EN 2009, près de trois millions de personnes étaient traitées par médicaments pour un diabète de type 2, soit environ 4,6 % de la population française. « La définition de nouvelles recommandations était devenue nécessaire du fait de l’apparition de nouvelles molécules, du retrait ou du déremboursement de certaines et de la publication d’essais cliniques d’intensification du contrôle glycémique, explique le Pr Jean-Luc Harousseau, président du collège de la HAS. L’élaboration de ce travail s’inscrit dans une démarche dynamique, elle a été réalisée dans une ambiance de progrès thérapeutique et non de crise. »
Les Prs Jean-Raymond Attali et Hector Falcoff, coprésidents du groupe de travail, détaillent les phases de cadrage, en amont de la réflexion. La méthodologie ne prend pas en compte la totalité de la maladie, mais uniquement sa prise en charge médicamenteuse. Elle aborde les objectifs glycémiques optimaux dans quatre sous-populations particulières de diabétiques : les sujets âgés, les personnes ayant des antécédents cardio-vasculaires, les insuffisants rénaux chroniques, et les femmes enceintes. « Nous avons constitué des groupes de travail et de lecture multidisciplinaires ; c’est essentiel car le diabète est la spécialité qui exige de tout connaître de la médecine, et elle fédère le plus grand nombre de professionnels de santé (diabétologues, généralistes, gériatres, cardiologues, néphrologues, mais aussi pharmaciens et infirmières). Ces groupes ont étudié et analysé près de 3 000 publications bibliographiques depuis 2008. N’était retenue comme valable qu’une proposition votée à 80 % par les experts. » Cette recommandation n’aborde le thème du diabète de type 2 que dans le champ du contrôle glycémique. Trois éléments majeurs sont hors du champ de la recommandation : l’éducation thérapeutique du patient, la mise en place de mesures hygiénodiététiques efficaces, préalable nécessaire à tout traitement et devant être poursuivies pendant toute la prise en charge, ainsi que le traitement des autres facteurs de risque cardio-vasculaires et des complications du diabète.
La metformine en première intention.
« Il s’agit bien d’une nouvelle recommandation et non pas d’une révision de la précédente. Concernant le contrôle glycémique, nous faisons table rase des recommandations antérieures car nous avons pris acte que les complications étaient en rapport direct avec ce contrôle. C’est une grande avancée dans la stratégie médicamenteuse, on s’éloigne de la stratégie « lower is better » : diminuer le taux d’hémoglobine glyquée (HbA1c) ne fait pas forcément diminuer les complications soulignent les coprésidents. Vouloir respecter systématiquement le taux glycémique cible de 6,5 % (taux d’HbA1c à atteindre) peut exposer à des hypoglycémies qui ont des effets délétères sur les coronaires. Cet objectif ne doit pas être recherché de façon drastique, il doit être plus raisonnable, individualisé et réévalué dans le temps. »
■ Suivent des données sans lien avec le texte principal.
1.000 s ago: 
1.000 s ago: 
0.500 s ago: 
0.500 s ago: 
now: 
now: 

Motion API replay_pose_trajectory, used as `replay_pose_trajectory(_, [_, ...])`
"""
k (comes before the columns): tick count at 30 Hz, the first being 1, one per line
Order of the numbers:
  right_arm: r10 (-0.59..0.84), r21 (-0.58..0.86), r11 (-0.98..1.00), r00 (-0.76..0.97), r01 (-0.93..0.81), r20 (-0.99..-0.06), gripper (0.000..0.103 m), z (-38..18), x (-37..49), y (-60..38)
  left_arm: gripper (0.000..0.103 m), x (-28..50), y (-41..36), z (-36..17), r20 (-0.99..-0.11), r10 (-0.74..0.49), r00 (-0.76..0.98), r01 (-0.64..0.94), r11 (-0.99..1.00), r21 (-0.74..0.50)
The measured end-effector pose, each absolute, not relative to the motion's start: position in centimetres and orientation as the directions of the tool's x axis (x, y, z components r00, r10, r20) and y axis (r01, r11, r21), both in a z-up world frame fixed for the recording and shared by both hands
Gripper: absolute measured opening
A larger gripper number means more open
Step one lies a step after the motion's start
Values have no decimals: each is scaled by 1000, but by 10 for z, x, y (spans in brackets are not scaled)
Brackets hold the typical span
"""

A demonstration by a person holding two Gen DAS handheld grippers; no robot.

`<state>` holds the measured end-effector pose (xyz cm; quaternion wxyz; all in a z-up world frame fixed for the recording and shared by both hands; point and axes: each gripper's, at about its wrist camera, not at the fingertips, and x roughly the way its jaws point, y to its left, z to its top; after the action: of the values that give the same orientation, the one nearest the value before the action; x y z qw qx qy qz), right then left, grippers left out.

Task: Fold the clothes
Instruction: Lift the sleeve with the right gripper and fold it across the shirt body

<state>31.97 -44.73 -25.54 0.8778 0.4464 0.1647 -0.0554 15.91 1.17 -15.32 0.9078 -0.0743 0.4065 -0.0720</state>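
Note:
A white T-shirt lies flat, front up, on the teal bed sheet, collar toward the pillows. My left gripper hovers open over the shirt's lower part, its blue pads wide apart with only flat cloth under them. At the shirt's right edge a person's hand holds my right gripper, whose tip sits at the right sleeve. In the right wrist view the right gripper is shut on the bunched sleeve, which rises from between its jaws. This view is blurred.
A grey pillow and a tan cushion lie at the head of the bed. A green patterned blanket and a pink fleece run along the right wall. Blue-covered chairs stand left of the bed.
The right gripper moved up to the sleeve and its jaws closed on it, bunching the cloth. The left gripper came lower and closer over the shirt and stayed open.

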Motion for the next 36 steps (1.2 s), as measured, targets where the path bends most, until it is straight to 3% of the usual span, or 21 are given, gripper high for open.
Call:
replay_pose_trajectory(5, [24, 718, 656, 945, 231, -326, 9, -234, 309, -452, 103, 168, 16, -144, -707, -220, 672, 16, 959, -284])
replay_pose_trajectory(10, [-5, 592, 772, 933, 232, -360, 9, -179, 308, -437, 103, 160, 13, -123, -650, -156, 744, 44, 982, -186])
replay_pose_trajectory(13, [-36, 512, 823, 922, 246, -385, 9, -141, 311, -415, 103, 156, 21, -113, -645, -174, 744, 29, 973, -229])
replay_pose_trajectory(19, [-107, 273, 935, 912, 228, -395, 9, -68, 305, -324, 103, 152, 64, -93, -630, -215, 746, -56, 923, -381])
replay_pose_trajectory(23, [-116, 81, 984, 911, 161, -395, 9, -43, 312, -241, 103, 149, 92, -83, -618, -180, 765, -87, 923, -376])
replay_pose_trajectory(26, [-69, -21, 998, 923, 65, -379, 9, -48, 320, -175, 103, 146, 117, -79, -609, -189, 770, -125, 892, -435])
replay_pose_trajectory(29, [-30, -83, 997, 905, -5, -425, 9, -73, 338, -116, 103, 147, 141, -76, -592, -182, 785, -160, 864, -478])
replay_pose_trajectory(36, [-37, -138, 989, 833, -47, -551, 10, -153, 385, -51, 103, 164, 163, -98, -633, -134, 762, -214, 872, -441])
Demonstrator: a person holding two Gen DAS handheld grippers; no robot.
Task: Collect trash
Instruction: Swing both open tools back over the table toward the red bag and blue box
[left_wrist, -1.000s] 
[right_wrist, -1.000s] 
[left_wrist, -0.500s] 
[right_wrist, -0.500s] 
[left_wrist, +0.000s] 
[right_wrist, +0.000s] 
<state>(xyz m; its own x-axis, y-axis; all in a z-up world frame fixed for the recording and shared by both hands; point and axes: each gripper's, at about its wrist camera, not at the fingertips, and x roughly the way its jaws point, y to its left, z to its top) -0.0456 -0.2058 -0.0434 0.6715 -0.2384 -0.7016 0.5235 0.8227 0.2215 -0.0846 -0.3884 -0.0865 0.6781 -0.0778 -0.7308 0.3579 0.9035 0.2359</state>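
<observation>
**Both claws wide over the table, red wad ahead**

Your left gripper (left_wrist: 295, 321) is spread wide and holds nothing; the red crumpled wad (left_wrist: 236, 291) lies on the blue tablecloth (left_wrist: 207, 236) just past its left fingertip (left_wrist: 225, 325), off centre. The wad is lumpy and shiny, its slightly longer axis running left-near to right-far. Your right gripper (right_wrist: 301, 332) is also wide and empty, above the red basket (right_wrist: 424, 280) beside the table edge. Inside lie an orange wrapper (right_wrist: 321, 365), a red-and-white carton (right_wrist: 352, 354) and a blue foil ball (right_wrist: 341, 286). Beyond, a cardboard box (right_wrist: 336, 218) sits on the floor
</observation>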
La nouvelle recommandation est moins stricte et admet des taux d’HbA1c de 8 %, voire 9 %, selon le profil du patient (personne très âgée vulnérable ou ayant d’autres problèmes de santé prioritaires). La HAS préconise quatre contrôles par an (tous les trois mois). La réalisation systématique de l’autosurveillance glycémique chez les patients sous antidiabétiques oraux ne provoquant pas d’hypoglycémie n’est pas recommandée. L’élaboration de la stratégie médicamenteuse proposée par la HAS repose sur différents critères : l’efficience (rapport efficacité/coût) des traitements, leur tolérance (à court terme), leur sécurité (à long terme).
La hiérarchisation retenue établit que la metformine est le médicament de première intention en monothérapie, et que les anciennes molécules qui ont fait la preuve de leur efficacité sont à privilégier. Les différentes familles de molécules ont des sites d’action précis, soit en périphérie au niveau des tissus, soit au cœur des cellules pancréatiques. Il faut éviter de cumuler les effets d’une même famille, et les bi ou trithérapies proposées doivent être cohérentes et chronologiques. Les traitements récents de moindre efficacité et pour lesquels on manque de recul sur leur sécurité à long terme et/ou d’un coût supérieur, doivent être réservés aux situations dans lesquelles les traitements recommandés en première intention ne peuvent pas être prescrits. Ce schéma général ne peut envisager tous les cas particuliers mais, dans tous les cas, les patients devront être informés des avantages et des inconvénients des traitements proposés, et leur acceptabilité devra être prise en compte.